Mississippi Aviation Heritage Museum
- Established: 2002
- Location: Gulfport, Mississippi
- Coordinates: 30°23′23″N 89°03′30″W﻿ / ﻿30.3897°N 89.0582°W
- Type: Aviation museum
- Website: www.msaviationmuseum.org

= Mississippi Aviation Heritage Museum =

The Mississippi Aviation Heritage Museum is an aviation museum in Gulfport, Mississippi.

== History ==
=== Background ===
In 1973, Thomas E. Simmons, a businessman and pilot, read a newspaper article about Gulfport native and early African-American aviator John C. Robinson. After years of research that led to creation of a book about Robinson, the John C. Robinson Brown Condor Association was established in 2001. The following year, it received $250,000 from the state legislature to create a museum and began collaborating with the University of Southern Mississippi to conduct oral history interviews with individuals who knew Robinson or the environment he grew up in. The association commissioned a bust of Robinson, which went on display at the Gulfport-Biloxi International Airport in 2010. The dedication also served as the beginning of efforts to build the museum. Plans originally called for the construction of a two-floor 52,000 sqft building near the airport. Focus eventually shifted to a World War II-era hangar at the airport, but this also did not come to fruition.

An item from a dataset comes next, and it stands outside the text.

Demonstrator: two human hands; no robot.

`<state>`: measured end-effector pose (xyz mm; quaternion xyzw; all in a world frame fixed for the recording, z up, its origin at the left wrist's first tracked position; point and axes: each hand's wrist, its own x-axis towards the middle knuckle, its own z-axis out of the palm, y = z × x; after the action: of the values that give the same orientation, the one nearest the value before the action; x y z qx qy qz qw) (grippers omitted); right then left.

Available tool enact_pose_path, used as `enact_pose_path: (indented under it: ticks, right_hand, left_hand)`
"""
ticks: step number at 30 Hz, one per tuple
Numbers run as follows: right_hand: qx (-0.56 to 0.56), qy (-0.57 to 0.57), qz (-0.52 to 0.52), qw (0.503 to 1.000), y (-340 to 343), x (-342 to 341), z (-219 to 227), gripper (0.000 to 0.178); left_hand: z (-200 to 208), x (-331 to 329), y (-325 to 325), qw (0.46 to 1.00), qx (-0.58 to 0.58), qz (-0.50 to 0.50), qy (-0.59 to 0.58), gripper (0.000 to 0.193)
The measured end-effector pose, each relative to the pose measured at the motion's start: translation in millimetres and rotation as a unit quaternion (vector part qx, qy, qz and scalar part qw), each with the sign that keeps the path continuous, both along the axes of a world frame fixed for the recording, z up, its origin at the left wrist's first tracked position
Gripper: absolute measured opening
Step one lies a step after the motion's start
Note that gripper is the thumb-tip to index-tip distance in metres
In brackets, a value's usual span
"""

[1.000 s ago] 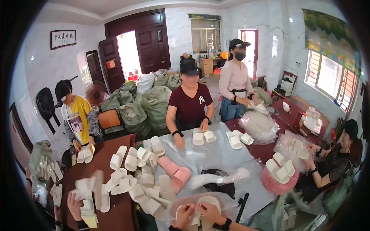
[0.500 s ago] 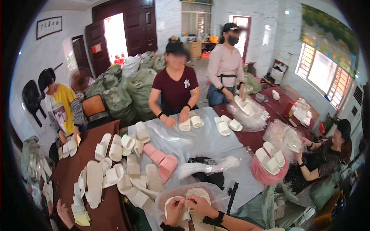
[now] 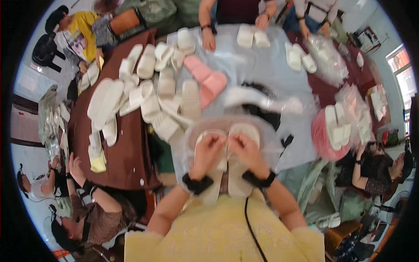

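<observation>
Left hand (image 3: 210, 150), right hand (image 3: 244, 150) over pale slipper pair (image 3: 239, 183), six o'clock on table; fingertips drawn narrow, can't tell if pinching anything; clear plastic (image 3: 271, 146) around pair; pink slippers (image 3: 213, 85) eleven o'clock from hands, loose white slippers (image 3: 148, 94) ten

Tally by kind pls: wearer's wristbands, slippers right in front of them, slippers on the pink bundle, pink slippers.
Black wristbands: 2
Off-white slippers: 2
White slippers on the pink bundle: 2
Pink slippers: 2
Total: 8
</observation>
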<state>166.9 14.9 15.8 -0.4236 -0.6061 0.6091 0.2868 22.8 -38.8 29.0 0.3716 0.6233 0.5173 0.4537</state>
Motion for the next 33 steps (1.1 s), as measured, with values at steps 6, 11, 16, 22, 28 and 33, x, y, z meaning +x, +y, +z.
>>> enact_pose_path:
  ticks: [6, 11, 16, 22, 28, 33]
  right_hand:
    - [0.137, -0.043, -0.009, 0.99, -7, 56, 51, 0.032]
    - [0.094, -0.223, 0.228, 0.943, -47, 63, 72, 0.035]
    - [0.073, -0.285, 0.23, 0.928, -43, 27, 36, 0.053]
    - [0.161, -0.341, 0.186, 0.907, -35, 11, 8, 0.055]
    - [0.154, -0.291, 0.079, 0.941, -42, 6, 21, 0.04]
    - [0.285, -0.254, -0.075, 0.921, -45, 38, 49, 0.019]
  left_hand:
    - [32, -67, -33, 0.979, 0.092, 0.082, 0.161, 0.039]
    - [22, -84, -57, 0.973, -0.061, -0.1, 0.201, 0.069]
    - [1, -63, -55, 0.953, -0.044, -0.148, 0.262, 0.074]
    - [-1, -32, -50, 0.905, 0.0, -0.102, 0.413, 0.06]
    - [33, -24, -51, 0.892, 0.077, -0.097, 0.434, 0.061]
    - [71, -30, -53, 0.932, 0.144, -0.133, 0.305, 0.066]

=== Move to off-airport location ===
The museum leased a vacant 33,000 sqft furniture store from the city in September 2016 and began renovating it. After four years of work, the museum opened on 3 October 2020.

== Exhibits ==
Exhibits at the museum include the Mississippi Aviation Hall of Fame, as well as galleries about the Tuskegee Airmen, Hurricane Hunters, crop dusting, military bases in Mississippi and the Vietnam War.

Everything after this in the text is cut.